Paciência como virtude
Não é curioso que nós usemos a mesma palavra, “paciente”, para aquelas pessoas que demonstram, no cotidiano, ter o que chamamos usualmente de paciência e, também, para aqueles indivíduos que se encontram sob cuidados médicos? O que haveria de comum entre esses dois “pacientes”? Afinal, o que é a paciência? Vamos pensar sobre isso.
Etimologicamente, os dois usos derivam da mesma raiz latina, patientia, que significa a capacidade de passar por atribulações, por sofrimentos, com resignação e com resistência. Em termos comuns, “aguentar o tranco”.
Com essa informação, já é possível perceber a ligação: tanto aquele detentor da paciência na vida cotidiana quanto aquele que está sob cuidados médicos encontram algumas dificuldades, algum sofrimento e persistem, aguentam…

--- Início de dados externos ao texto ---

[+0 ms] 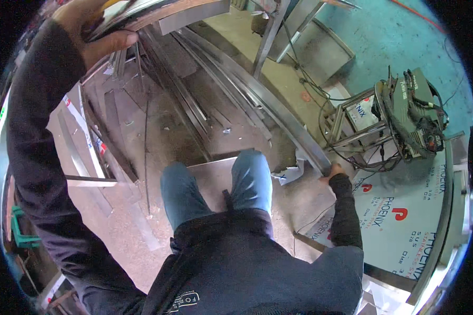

A situação em que se encontra o paciente (seja ele o da vida cotidiana ou o do tratamento médico) é algo que escapa ao seu campo de atuação: depende da ação de outros ou de circunstâncias alheias à sua vontade. Por isso, é preciso aguentar, exercer a paciência. Seriam os dois, então, detentores da virtude da paciência? A conclusão não pode ser tão apressada. Talvez seja necessário propor uma diferenciação.
Todos nós encontramos dificuldades e sofrimentos ao longo da vida. As atribulações cotidianas nos testam constantemente. Se resistimos, estamos no exercício da paciência. Mas essa ainda não seria a virtude da paciência. Seria algo que poderíamos chamar, a princípio, de “paciência de fato”: uma expressão que indica que o sofrer (pati, em latim) é da facticidade, é da vida e é inescapável. Por exemplo: quando precisamos de algum serviço e, para acessá-lo, encontramos uma fila, temos que aguentar essa espera. É fato. Todos os enfileirados estão no exercício da paciência, mas da paciência de fato.
O modo como lidamos com as atribulações demonstra a virtude – afinal de contas, virtude é algo que se revela no exercício. Há aqueles que vão se impacientar com a fila, demonstrando irritação, inconformidade. Outros, compreendendo a situação, se conformarão com a inevitável atribulação, sabendo que é necessária para o fim desejado.
A paciência como virtude, assim, é algo diferente daquela de fato. Trata-se da capacidade de compreender a circunstância, considerando os meios necessários e os fins almejados, e se conformar, isto é, aguentar pacientemente a situação. A paciência como virtude é, outrossim, uma lição de humildade: a percepção de que as situações escapam ao nosso controle, de que somos pequenos… O impaciente, ao contrário, não aceita e sofre com a inconformidade: não se encaixa naquele lócus, mas ali permanece ou dali sai em prejuízo do fim almejado. No caso da pessoa que está sob cuidados médicos, é a assistência dada por outras pessoas que permitirá que o paciente se cure. Não saber esperar a cura, o resultado do tratamento, não o antecipa em nada. Só gera angústia.
No final das contas, retomando o outro exemplo, a fila é a mesma para ambos: para o que a entende e se conforma e para o que se irrita e se incomoda. Ambos passam pela situação, por isso são pacientes de fato. Mas só aquele que mostra a capacidade de compreensão dos acontecimentos, sopesando, humildemente, necessidades e objetivos, é quem exercita a paciência como virtude: o resistir conformado e compreensivo.
A virtude da paciência, então, tem seu benefício diretamente ligado ao bem-estar da própria pessoa quando nela se exercita. Todos passamos por sofrimentos, mas entender as situações, quando são necessárias, nos torna resilientes. O indivíduo desprovido dessa virtude sofre em escala maior: não compreendendo a situação, irrita-se, perde a calma… Mas seu desconforto não altera a realidade, que não depende exclusivamente de sua vontade. Se nem tudo está ao nosso alcance, o que fazer? Paciência…
Ser humilde diante do mundo, respeitar os próprios limites, não gerar sofrimentos desnecessários, mas entender os necessários… Tudo isso decorre do exercício dessa virtude, a paciência. Fazer o bem a si mesmo para, então, tornar-se apto à benevolência para com os outros. Este é um caminho verdadeiramente virtuoso.